Does depression raise your risk for developing cognitive problems?
Research from my lab and from many others does indeed show that depressed older adults have more brain changes, such as volume loss, compared to younger people who are depressed or older people who are not depressed. There is also a link between depression and dementia. During my postdoctoral fellowship, I conducted research that showed that having a history of depression, especially multiple episodes of depression, increases the risk for dementia.
Using neuropsychology and brain imaging, we are working to understand how depression might present differently in younger people versus older people. Depression in older adults is associated with more cognitive problems than depression in young adults. There can be more problems with memory, multitasking, attention and mental speed. Older adults with depression can also have more difficulty performing everyday activities, such as cooking or managing appointments and finances.
We’re also discovering how changes in the brain are linked to different patterns of symptoms in depression. For example, symptoms like sadness, lack of motivation or sleep problems could be caused by changes in the brain’s white matter. Theycould also be linked to reduced blood flow or inflammation.

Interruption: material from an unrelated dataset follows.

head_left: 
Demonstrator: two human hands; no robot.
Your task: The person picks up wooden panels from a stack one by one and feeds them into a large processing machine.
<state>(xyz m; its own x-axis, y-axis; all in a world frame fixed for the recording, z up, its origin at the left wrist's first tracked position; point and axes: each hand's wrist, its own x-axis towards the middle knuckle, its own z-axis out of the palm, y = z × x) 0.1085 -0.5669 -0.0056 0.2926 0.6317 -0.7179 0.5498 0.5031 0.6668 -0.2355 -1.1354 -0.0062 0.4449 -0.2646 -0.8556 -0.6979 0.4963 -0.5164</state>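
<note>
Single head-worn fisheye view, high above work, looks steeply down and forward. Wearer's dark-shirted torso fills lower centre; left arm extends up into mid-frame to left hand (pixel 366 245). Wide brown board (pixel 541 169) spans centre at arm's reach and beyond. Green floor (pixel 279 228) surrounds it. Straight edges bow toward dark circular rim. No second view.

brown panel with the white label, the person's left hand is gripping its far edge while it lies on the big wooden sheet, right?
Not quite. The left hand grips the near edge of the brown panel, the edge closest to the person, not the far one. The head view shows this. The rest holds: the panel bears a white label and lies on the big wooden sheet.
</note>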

Mapping and connecting different biological changes to different types of symptoms is allowing us to improve treatment.
Based on the current medical model, doctors tend to prescribe the same depression treatment, usually medication, regardless of the person’s symptom profile. But if we start to understand how different treatments affect different neurobiological mechanisms and how those mechanisms relate to specific depressive symptoms, we can choose treatments that target each person’s symptom profile.